§ **WHAT YOU WILL DO**
Using the listing below, retype exactly the lines starting at the one with "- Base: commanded" and ending at the one with "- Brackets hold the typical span", and include both.
-------- SUPPLIED DATA
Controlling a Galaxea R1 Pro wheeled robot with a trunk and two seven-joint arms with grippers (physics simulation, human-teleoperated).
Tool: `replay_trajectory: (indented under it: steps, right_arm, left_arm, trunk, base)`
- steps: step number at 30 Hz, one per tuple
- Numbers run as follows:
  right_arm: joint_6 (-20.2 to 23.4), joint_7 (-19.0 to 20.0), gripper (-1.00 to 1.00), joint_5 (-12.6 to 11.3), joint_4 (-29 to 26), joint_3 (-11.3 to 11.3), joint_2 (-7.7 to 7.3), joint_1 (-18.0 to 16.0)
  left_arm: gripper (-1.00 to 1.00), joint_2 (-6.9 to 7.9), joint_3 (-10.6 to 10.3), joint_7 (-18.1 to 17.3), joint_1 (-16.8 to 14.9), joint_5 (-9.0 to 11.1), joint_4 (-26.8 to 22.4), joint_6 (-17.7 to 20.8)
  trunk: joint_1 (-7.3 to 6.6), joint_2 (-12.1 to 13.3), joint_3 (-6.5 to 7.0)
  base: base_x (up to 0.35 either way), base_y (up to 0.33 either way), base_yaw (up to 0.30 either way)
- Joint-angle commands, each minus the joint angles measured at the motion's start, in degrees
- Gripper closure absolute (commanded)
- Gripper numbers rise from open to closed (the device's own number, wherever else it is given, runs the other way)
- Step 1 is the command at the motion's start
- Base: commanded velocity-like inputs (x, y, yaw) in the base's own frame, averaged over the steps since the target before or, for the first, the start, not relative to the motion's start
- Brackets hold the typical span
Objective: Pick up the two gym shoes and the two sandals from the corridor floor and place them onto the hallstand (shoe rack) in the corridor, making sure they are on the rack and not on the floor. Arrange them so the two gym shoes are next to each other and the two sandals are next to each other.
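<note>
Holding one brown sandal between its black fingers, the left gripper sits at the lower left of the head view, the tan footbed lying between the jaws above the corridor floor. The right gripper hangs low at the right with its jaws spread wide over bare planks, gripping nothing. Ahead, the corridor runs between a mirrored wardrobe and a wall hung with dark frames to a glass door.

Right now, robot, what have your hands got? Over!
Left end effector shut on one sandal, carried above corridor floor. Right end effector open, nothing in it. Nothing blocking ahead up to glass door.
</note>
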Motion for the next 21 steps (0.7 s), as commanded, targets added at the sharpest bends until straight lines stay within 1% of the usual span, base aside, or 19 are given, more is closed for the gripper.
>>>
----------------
§ **RESULT FOR THIS TASK**
- Base: commanded velocity-like inputs (x, y, yaw) in the base's own frame, averaged over the steps since the target before or, for the first, the start, not relative to the motion's start
- Brackets hold the typical span

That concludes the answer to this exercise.